Data to process:
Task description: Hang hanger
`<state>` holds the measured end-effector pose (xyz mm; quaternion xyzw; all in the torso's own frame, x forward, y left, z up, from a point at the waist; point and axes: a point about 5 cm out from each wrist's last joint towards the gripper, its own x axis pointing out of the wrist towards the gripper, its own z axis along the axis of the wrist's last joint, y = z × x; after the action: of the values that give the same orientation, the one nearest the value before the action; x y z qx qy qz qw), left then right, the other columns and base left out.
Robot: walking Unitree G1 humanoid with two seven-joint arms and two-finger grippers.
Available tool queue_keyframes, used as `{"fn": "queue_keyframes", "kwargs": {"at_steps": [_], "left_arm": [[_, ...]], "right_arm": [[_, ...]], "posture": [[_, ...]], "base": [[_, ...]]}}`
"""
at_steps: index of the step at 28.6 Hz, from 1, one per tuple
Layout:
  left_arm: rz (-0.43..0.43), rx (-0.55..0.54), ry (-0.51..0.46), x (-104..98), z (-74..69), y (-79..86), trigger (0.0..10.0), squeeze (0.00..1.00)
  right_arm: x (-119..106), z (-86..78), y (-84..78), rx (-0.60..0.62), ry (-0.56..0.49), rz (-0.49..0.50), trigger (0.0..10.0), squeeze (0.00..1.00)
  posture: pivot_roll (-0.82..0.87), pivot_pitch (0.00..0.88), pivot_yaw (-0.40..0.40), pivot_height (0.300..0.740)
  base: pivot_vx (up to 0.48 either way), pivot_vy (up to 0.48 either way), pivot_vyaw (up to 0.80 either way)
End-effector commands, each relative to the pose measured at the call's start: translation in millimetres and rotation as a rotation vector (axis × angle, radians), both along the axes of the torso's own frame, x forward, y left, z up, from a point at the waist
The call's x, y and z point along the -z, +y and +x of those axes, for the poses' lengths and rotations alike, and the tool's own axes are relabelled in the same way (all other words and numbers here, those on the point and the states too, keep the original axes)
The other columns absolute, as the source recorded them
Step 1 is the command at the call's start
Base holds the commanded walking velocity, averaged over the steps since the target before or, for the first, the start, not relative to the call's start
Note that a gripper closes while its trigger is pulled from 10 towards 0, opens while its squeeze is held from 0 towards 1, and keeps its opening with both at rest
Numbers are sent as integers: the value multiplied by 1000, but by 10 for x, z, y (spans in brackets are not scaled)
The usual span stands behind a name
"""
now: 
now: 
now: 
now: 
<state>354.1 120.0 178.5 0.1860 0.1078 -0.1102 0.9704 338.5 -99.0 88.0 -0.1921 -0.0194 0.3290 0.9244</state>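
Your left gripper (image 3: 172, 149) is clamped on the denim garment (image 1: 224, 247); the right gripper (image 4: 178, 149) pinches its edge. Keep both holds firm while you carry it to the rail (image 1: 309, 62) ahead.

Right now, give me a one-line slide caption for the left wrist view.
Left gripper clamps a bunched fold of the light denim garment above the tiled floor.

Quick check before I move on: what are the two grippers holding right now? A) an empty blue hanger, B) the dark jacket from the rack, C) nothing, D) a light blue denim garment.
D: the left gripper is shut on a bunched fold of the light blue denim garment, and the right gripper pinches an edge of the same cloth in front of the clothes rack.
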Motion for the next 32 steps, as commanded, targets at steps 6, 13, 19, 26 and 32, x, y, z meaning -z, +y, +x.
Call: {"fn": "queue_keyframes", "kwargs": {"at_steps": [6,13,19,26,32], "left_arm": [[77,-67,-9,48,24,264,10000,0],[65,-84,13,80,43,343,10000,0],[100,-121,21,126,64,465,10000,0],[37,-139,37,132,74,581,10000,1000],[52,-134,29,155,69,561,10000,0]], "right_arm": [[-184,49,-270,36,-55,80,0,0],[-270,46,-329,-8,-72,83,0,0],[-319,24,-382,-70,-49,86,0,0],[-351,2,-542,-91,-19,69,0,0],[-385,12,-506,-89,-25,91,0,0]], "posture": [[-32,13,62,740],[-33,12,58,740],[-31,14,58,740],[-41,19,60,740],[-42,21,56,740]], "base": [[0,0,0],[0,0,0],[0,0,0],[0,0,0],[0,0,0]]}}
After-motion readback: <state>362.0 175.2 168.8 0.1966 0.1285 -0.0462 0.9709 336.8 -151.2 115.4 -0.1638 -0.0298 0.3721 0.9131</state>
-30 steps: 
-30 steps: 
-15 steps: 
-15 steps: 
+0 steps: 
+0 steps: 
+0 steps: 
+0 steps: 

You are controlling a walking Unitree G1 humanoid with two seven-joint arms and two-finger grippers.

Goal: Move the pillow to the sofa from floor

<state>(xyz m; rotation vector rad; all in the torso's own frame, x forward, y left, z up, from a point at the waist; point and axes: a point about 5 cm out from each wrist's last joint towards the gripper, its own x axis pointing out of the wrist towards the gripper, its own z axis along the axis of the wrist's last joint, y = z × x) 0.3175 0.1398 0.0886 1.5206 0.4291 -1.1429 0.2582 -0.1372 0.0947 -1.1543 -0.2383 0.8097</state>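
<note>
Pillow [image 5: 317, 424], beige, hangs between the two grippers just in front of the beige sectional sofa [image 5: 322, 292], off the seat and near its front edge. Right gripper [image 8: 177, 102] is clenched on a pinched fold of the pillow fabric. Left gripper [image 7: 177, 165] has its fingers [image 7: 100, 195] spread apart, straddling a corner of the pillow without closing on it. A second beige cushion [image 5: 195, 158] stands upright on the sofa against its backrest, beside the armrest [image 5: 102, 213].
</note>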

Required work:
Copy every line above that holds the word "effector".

Problem solution:
`<state>` holds the measured end-effector pose (xyz mm; quaternion xyzw; all in the torso's own frame, x forward, y left, z up, from a point at the waist; point and axes: a point about 5 cm out from each wrist's last joint towards the gripper, its own x axis pointing out of the wrist towards the gripper, its own z axis along the axis of the wrist's last joint, y = z × x; after the action: of the values that give the same orientation, the one nearest the value before the action; x y z qx qy qz qw), left then right, the other columns and base left out.
End-effector commands, each relative to the pose measured at the call's start: translation in millimetres and rotation as a rotation vector (axis × angle, radians), both along the axes of the torso's own frame, x forward, y left, z up, from a point at the waist

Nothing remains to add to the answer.